Sana acredita que a editora é o local ideal para se discutir a necessidade de inclusão feminina aos quadrinhos – muito por conta do próprio histórico da abordagem sobre os próprios personagens.
“A Marvel sempre esteva atenta às transformações da sociedade. Durante o auge dos movimentos pelos direitos civis, ainda na década de 1960 e 1970, a editora criou personagens importantes e em consonância com aqueles tempos, como o Pantera Negra e Luke Cage.”
“Desde o início, as histórias dos X-Men lidam com questão do preconceito e da exclusão pela diferença. Stan Lee, Steve Ditko, e Jack Kirby, que deram início a todo esse universo, nunca tiveram medo de unir as pessoas, de promover a inclusão. A Marvel traz para os quadrinhos a realidade do mundo, por isso é uma empresa representativa”.
Resistências
Apesar dos esforços, ainda é possível notar com certa facilidade a resistência de boa parte dos fãs quanto à presença de mulheres no universo dos quadrinhos de super-heróis – tanto como autoras quanto como leitoras.
“É natural. Mudanças sempre vão provocar resistências e surgimento de obstáculos – não temos medo disso. É claro, todos têm o direito de se afastar daquilo que não lhes agrada, mas hoje vejo as pessoas bem mais abertas às mudanças.”
“É muito comum ver pais, que cresceram lendo quadrinhos de super-heróis, comprando revistas para suas filhas – vejo isso o tempo todo. Eles sabem da influência positiva que esse tipo de leitura pode provocar e querem que suas meninas estejam em contato com esse material”.
Muito dessa postura inclusiva adotada pela Marvel nos últimos anos se dá por meio da transformação de alguns de seus personagens mais icônicos em mulheres. Já aconteceu com o Thor – cujos poderes foram temporariamente transferidos para a guerreira asgardiana vivida por Jane Foster, tradicional par romântico do herói – e também com o Homem de Ferro, cuja presença foi substituída brevemente pela jovem Riri Williams, a Coração de Ferro.
Essa abordagem incomoda leitores que não enxergam nessas ações personagens de verdade, mas apenas versões femininas dos originais. Sana discorda.
“Sempre olhamos para o personagem em primeiro lugar, suas características e emoções. Ao observarmos com cuidado, vemos que Jane Foster é uma criação muito diferente do Thor original. O mesmo vale para a Coração de Ferro.”
“Isso vem de uma percepção que temos de que os valores que constituem heróis como Thor, Homem de Ferro, Capitão América ou Homem Aranha estão ligados a ideais mais elevados, que transcendem as questões de gênero. Logo, não há problemas em colocar mulheres ali”.
Miss Marvel
Foi por meio de uma das criações de Sana que a Marvel deu um dos passos mais importantes nos quadrinhos no sentido de inclusão não apenas de mulheres, mas também religiosa. Ela é uma das responsáveis pela concepção de Miss Marvel, primeira heroína muçulmana do universo da editora.

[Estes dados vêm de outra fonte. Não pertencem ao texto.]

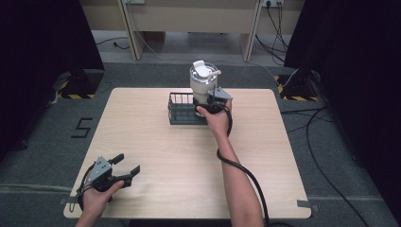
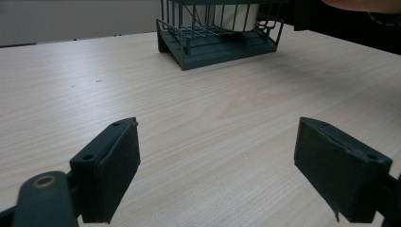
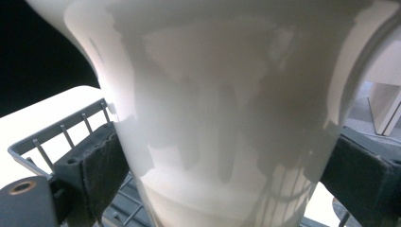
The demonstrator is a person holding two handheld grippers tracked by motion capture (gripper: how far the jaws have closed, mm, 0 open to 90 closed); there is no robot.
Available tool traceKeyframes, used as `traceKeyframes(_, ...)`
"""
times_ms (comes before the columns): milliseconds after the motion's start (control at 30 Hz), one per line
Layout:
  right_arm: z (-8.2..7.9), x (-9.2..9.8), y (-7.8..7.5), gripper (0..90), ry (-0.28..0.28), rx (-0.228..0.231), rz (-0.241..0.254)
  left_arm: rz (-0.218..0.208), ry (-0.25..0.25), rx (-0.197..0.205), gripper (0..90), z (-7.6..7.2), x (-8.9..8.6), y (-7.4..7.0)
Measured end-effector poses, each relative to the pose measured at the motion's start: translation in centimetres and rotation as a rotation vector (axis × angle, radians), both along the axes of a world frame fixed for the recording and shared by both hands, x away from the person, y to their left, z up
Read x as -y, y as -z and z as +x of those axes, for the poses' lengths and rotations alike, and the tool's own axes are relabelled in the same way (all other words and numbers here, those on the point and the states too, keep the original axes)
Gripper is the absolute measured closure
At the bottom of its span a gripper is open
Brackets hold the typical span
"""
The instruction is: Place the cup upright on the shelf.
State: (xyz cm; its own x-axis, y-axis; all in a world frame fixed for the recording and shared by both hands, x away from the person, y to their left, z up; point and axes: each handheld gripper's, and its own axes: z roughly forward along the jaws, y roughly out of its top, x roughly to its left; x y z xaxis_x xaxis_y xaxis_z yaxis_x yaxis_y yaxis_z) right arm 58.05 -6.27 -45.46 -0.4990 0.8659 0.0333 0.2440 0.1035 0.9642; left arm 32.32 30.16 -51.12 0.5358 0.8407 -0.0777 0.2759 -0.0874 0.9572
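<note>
Now the right tool (image 1: 211, 105) clamps the white tumbler (image 1: 203, 80) in the wire basket (image 1: 181, 113); the left tool (image 1: 124, 167) gapes wide.

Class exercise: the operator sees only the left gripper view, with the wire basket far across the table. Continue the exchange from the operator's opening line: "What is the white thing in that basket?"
Observer: A tall white tumbler with a lid and a side handle; its base is inside the right end of the wire basket.
Operator: Is the other gripper near it?
Observer: Yes. In the right gripper view, the right gripper has its jaws pressed against both sides of the tumbler's lower body.
Operator: And where is my gripper on the table?
Observer: The left gripper is over the near left corner of the table, jaws open and holding nothing.
</note>
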Motion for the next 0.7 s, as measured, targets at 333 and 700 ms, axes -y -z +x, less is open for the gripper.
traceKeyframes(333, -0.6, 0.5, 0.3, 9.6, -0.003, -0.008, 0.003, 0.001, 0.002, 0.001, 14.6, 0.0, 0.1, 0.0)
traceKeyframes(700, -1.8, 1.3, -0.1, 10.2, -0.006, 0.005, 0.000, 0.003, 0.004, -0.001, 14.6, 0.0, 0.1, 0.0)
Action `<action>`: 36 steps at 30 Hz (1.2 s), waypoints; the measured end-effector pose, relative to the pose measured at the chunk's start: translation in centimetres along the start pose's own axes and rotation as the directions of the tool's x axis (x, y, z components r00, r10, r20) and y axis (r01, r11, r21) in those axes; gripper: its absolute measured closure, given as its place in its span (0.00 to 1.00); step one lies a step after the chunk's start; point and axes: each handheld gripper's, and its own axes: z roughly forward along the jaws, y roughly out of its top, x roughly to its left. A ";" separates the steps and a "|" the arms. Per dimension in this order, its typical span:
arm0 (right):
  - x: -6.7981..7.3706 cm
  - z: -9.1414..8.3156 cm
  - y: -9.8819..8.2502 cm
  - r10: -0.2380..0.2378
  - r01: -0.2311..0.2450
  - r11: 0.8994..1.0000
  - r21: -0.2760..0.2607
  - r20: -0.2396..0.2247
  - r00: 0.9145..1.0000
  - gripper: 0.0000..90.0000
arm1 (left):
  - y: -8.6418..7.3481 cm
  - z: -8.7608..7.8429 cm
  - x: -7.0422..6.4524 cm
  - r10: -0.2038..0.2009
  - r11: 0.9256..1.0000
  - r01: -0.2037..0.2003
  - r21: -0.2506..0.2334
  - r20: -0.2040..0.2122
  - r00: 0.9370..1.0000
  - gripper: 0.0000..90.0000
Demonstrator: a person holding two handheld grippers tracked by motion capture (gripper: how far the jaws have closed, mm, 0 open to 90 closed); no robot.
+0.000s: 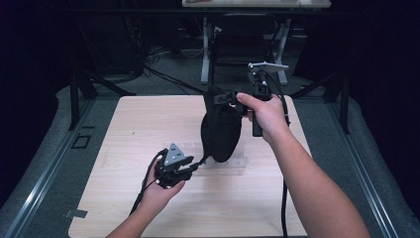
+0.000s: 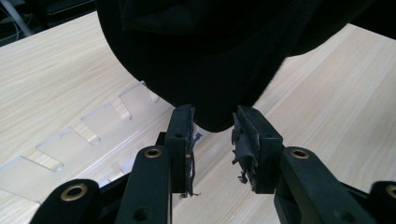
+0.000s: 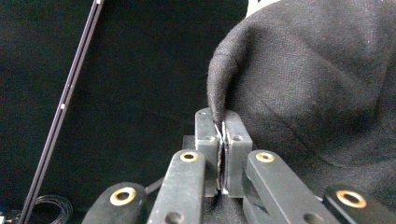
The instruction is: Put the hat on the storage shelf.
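A black cloth (image 1: 221,131) hangs above the wooden table (image 1: 138,124), held up by its top edge. My right gripper (image 1: 220,97) is raised over the table's far side and shut on a fold of that edge; in the right gripper view the jaws (image 3: 223,121) pinch the cloth's hem (image 3: 219,93). My left gripper (image 1: 200,161) sits low, near the table's middle. In the left gripper view the cloth's lowest tip (image 2: 212,119) dips between the gripper's fingertips (image 2: 212,128), with a gap showing below it. The pads (image 2: 245,140) are frayed.
A clear plastic strip with slots (image 2: 70,140) lies flat on the table under the cloth (image 1: 237,163). Past the far edge stand desk legs (image 1: 204,54) and floor cables. Metal rails (image 1: 44,168) run along both sides of the table.
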 end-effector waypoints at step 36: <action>0.6 -1.1 -0.2 -0.004 0.002 0.999 -0.041 -0.060 0.998 0.87 | 0.1 0.3 -0.6 0.077 0.997 -0.077 -0.001 -0.053 0.996 0.95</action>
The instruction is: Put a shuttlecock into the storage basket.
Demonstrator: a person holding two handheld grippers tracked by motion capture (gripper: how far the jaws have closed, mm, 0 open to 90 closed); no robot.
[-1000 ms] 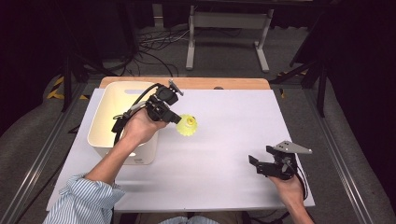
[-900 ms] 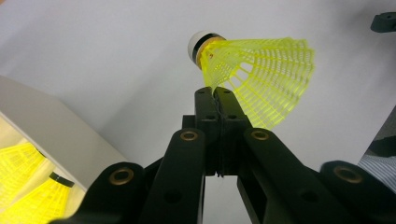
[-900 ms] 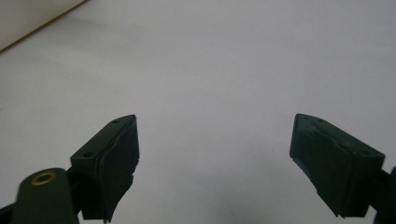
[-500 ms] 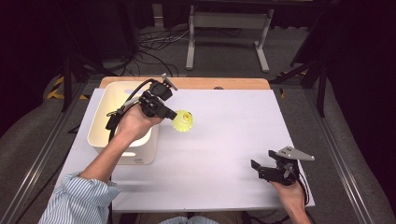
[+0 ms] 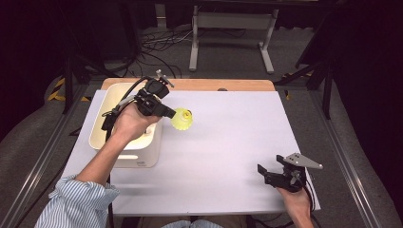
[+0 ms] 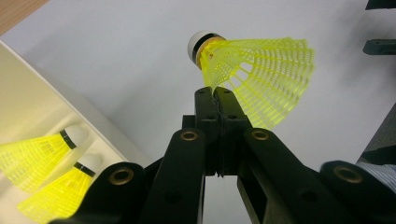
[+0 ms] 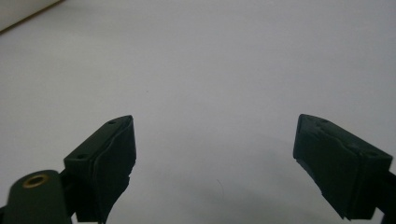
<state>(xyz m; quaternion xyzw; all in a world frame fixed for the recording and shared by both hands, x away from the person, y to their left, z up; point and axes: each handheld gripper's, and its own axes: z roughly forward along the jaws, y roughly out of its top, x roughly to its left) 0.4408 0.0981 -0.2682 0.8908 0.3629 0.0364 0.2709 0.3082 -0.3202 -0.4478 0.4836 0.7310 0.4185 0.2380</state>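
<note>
A yellow shuttlecock (image 5: pixel 182 118) with a white cork hangs just right of the cream bin (image 5: pixel 142 154), above the white table sheet. My left gripper (image 5: pixel 168 114) is shut on the edge of its mesh skirt (image 6: pixel 261 74), the cork pointing away. Two more yellow shuttlecocks (image 6: pixel 42 156) lie inside the bin, seen in the left gripper view. Near the table's front right corner my right gripper (image 5: pixel 271 175) stands open over bare sheet, its jaws wide apart in the right gripper view (image 7: pixel 215 154) with nothing between them.
The white sheet (image 5: pixel 228 142) covers most of the wooden table, whose bare edge (image 5: pixel 228 84) shows at the back. A metal stand (image 5: pixel 228 28) and cables sit on the floor beyond. Dark rails run along both sides of the table.
My left gripper with the shuttlecock has drifted slightly left and back toward the bin. The right gripper has slid a little toward the front edge.
</note>
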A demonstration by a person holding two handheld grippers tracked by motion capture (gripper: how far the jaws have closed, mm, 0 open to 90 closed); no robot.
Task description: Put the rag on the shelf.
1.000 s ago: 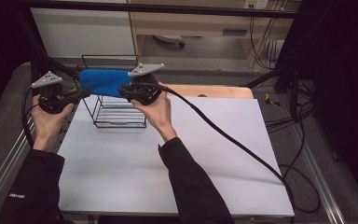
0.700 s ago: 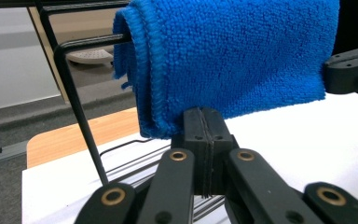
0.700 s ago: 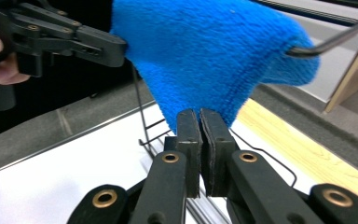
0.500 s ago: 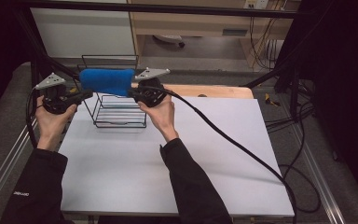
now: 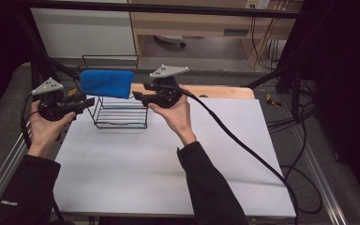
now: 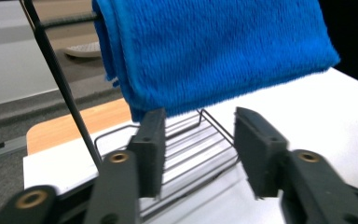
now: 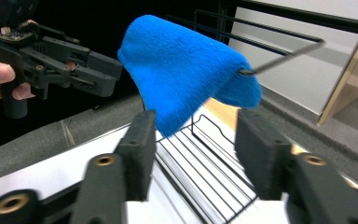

Adolescente, criada em New Jersey e filha de pais paquistaneses, a personagem é a soma de vários fatores da vida da própria Sana.
“Sim, há muito de mim mesma naquele personagem – gosto de pensar que ela é minha irmã mais nova. E mais importante que isso: gosto de pensar no impacto que é trazer uma personagem muçulmana para a maior editora de quadrinhos do mundo e da quebra de esteriótipos e de tantos preconceitos que essa ação pode provocar. Ela é uma menina muçulmana com superpoderes e virtudes, ao mesmo tempo, humana e cheia de imperfeições e medos. Esse conjunto faz com que ela seja muito rica”.